| Work item |
Please tally the lines of the listing that hold the string "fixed", and reply with that total only.

*** Information supplied ***

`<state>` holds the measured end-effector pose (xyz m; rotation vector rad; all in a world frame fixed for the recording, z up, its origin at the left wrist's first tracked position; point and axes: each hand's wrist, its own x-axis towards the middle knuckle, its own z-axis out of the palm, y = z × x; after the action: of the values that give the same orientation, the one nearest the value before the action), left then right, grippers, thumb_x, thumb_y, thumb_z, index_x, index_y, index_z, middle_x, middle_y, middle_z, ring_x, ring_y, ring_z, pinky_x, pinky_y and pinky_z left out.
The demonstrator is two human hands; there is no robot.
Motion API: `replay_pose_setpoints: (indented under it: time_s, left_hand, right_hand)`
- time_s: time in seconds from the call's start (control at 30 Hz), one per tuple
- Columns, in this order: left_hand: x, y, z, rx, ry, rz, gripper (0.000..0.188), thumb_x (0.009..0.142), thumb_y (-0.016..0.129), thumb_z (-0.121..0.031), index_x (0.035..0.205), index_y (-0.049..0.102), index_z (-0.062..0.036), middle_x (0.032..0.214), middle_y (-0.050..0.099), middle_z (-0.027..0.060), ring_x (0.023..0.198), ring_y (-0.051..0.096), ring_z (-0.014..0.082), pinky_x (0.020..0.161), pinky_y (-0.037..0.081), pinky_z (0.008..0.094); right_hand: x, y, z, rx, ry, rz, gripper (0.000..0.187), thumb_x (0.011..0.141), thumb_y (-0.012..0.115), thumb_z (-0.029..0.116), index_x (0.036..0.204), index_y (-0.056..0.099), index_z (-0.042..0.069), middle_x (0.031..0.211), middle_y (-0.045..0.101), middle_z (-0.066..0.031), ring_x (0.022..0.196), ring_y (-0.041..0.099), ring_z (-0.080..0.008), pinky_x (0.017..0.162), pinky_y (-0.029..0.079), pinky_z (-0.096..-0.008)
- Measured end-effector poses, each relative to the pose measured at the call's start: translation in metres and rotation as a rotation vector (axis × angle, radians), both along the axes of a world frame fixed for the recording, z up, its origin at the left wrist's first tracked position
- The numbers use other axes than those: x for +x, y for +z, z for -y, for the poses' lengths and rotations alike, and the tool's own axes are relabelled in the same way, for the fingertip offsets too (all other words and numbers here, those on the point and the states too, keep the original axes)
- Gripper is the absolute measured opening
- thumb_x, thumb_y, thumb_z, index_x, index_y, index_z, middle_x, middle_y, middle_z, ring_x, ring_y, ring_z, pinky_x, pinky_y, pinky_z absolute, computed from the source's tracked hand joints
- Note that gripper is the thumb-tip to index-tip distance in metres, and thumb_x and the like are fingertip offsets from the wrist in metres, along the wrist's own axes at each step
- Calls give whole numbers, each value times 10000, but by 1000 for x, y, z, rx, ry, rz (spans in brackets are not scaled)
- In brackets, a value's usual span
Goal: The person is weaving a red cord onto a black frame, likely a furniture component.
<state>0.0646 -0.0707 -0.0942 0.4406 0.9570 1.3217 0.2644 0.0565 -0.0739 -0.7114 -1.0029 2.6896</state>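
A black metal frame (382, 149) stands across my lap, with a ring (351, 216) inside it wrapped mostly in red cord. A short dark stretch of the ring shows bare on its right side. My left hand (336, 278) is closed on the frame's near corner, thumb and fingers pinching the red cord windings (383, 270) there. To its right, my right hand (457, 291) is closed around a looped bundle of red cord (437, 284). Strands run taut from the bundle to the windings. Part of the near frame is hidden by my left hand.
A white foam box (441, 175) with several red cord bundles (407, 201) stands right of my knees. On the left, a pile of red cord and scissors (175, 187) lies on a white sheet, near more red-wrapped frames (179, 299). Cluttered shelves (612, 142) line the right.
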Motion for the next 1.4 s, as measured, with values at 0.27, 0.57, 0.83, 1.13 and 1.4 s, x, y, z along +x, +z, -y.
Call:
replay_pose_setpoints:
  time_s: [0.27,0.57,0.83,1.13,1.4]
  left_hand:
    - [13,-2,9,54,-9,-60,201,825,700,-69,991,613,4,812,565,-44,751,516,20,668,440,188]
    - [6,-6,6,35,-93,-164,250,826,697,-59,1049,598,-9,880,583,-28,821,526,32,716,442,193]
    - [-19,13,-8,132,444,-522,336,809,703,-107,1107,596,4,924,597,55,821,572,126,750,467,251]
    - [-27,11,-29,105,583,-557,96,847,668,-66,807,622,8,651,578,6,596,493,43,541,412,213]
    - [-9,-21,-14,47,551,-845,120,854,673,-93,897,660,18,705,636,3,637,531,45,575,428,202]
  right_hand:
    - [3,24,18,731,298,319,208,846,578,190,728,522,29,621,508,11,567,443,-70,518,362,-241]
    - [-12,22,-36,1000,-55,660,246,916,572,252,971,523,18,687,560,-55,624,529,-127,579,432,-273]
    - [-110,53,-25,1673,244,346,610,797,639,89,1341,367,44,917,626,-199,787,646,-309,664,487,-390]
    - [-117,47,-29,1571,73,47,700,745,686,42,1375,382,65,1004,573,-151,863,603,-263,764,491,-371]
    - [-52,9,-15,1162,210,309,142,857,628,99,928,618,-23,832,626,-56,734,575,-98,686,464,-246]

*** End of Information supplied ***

| Result of the exercise |
2